What is being asked: Please print every line of the listing, unchanged.

Given material:
· · ·

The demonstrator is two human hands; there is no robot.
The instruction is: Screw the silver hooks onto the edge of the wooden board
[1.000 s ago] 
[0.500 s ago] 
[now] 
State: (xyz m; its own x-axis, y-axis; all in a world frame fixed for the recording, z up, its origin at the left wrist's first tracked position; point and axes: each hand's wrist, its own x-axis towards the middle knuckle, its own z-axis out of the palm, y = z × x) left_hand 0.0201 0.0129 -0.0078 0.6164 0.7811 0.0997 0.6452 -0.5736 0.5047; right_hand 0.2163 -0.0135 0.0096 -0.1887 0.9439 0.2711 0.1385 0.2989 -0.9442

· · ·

Reply to the exercise:
The demonstrator is two human hands; there is no robot.
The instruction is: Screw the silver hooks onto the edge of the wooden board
[1.000 s ago] 
[0.500 s ago] 
[now] 
State: (xyz m; its own x-axis, y-axis; all in a world frame fixed for the recording, z up, its origin at the left wrist's first tracked position; point and axes: each hand's wrist, its own x-axis towards the middle knuckle, its own z-axis out of the palm, y = z × x) left_hand 0.0201 0.0129 -0.0078 0.6164 0.7811 0.0997 0.6452 -0.5736 0.5047; right_hand 0.2163 -0.0135 0.0096 -0.1887 0.9439 0.2711 0.1385 0.2989 -0.9442

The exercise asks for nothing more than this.